Bioactivity of deposition of hydroxyapatite (HA) via an alternate soaking process for BSAMA-based transparent and opaque gels. (a) Photographs of pristine and mineralized (1, 3, and 5 days) hydrogels and cryogels. (b) SEM images of pristine and mineralized hydrogels and cryogels after 5-day treatment. XRD pattern of pristine and mineralized (c) hydrogels and (d). cryogels (e) FTIR curves of pristine and mineralized hydrogels and cryogels. (f) TGA curves of pristine and mineralized hydrogels and cryogels. Commercial HA was utilized as a reference.

As shown in Figure 9c,d, successful mineralization can be seen by the appearance of characteristic HA peaks (26°, and 32°) in the sequentially mineralized gels [79], whereas, pristine (C0) gels did not exhibit these peaks.
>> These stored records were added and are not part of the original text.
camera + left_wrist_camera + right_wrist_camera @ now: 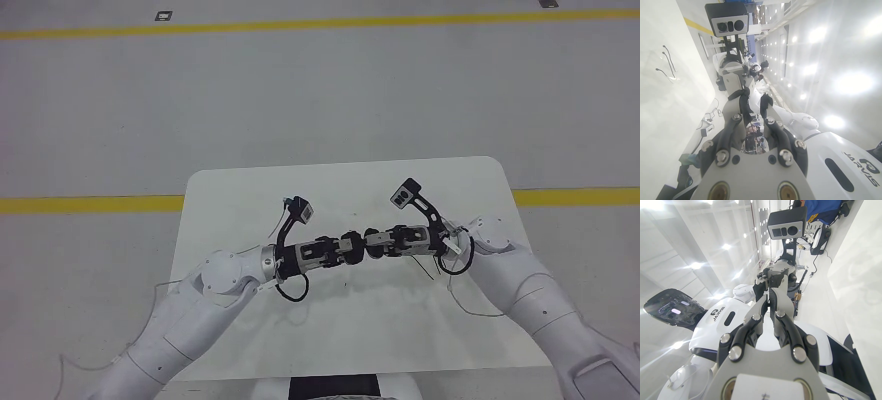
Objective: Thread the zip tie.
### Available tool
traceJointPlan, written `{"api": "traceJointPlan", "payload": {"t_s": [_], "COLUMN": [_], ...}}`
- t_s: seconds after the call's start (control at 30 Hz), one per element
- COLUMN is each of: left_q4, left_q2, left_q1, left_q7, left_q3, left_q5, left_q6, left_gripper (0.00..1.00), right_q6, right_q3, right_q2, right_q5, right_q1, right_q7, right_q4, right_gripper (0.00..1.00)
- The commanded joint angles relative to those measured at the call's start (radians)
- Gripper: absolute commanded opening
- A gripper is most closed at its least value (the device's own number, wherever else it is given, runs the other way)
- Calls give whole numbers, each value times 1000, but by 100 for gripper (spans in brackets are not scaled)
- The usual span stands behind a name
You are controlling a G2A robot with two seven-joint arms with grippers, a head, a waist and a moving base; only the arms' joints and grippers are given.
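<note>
Left pincer (753, 96) aloft | zip ties (668, 62) on white table (668, 113) | yellow-striped floor (300, 100)

Top camera: high overhead, looking down on white rounded-corner table (340, 190). Wrist cameras sit close behind left gripper (754, 97), right gripper (768, 298), facing each other; each frames the other's black boxy camera (728, 19).

Ahead of jaws: left gripper (754, 100) and right gripper (769, 298) meet tip to tip, each blocking the other's straight path.
Below jaws: table (440, 190), apart from them.
On table, well off to one side: three zip ties (668, 64).
Behind each gripper: camera (727, 19) on raised bracket.
Above jaws: open room.
</note>
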Motion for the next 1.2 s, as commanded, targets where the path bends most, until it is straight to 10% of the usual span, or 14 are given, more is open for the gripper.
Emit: {"api": "traceJointPlan", "payload": {"t_s": [0.0, 1.17], "left_q4": [1, 7], "left_q2": [0, -4], "left_q1": [0, -1], "left_q7": [-1, -8], "left_q3": [0, 7], "left_q5": [-1, 8], "left_q6": [1, 19], "left_gripper": [14, 5], "right_q6": [0, 0], "right_q3": [0, 4], "right_q2": [0, -2], "right_q5": [-1, -12], "right_q1": [0, 2], "right_q7": [0, 0], "right_q4": [0, -2], "right_gripper": [0, 0]}}
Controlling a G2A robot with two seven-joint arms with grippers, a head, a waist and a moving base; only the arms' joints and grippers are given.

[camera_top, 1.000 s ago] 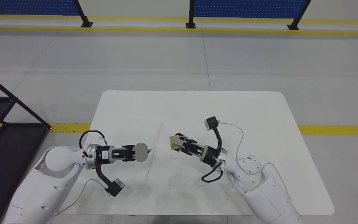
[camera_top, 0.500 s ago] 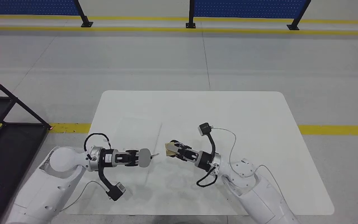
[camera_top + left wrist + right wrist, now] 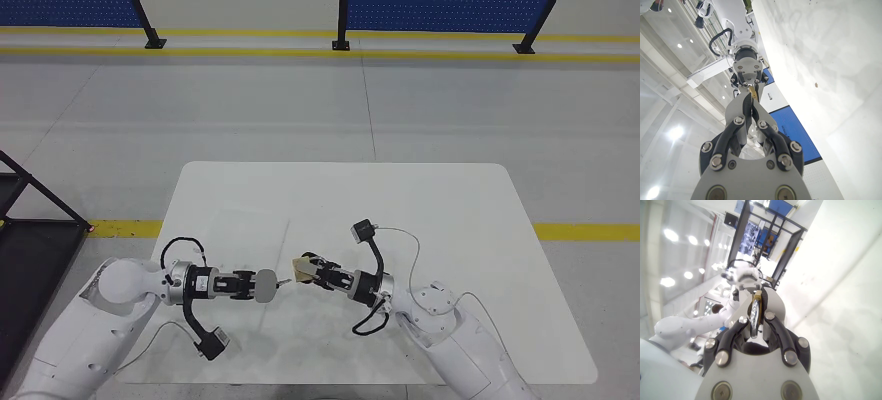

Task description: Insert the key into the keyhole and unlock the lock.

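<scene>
Your 2 arms sit closer than 1 second ago above the worktop. The left pincer, clamped on the key, nearly meets the padlock, which is clamped in the right pincer. Insertion looks imminent.

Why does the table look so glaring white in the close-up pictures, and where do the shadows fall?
Left wrist view: ceiling lamps shine into the lens; the table glares white with faint grey shadows. Right wrist view: lamps flare beside the right claw gripping the lock. Top view: even light, soft shadows near the left claw holding the key.
</scene>
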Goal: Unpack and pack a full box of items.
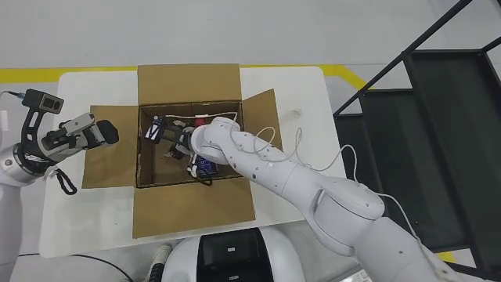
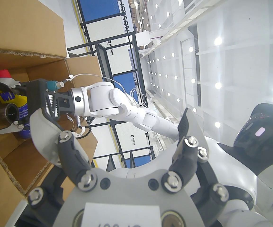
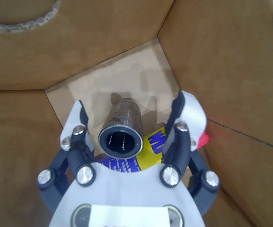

Similarly, the presence of phosphate bands around 560 and 940 cm−1 further indicated the formation of hydroxyapatite in the gels (Figure 9e). The mineral content in the successively mineralized samples was quantified by TGA (Figure 9f). Because hydroxyapatite is thermally stable at temperatures up to 1200 °C, [64] the mineralized hydrogel samples were heated to 800 °C for complete removal with no hydroxyapatite loss. The percent remaining mass in hydrogel (C0) and cryogel (C0) was 28.681% and 28.816% around 580 °C. Pristine gels showed complete removal at 580 °C. Plateaus can be seen over a temperature range of 580–800 °C as an indication of no weight change for mineralized gels. Consequently, the percent remaining weight indicates the mineral content of the scaffolds at 800 °C. The mineral percentages for hydrogels were calculated as 33.381%, 53.382%, and 61.320%, for cycle 1,3, and 5 correspondingly, whereas, the mineral percentages of cryogel scaffolds were determined to be 36.818%, 56.648%, and 61.519%, for cycles 1,3, and 5, respectively. The results have shown a rise in mineral percentage with the increase in cycle number. In summary, both the hydrogels and cryogels are capable of forming HA-like minerals. We anticipate that HA (which is the major mineral constituent in natural bone [34]) mineralized gels can possibly be used for the preparation of biomimetic grafts aiming at bone tissue regeneration.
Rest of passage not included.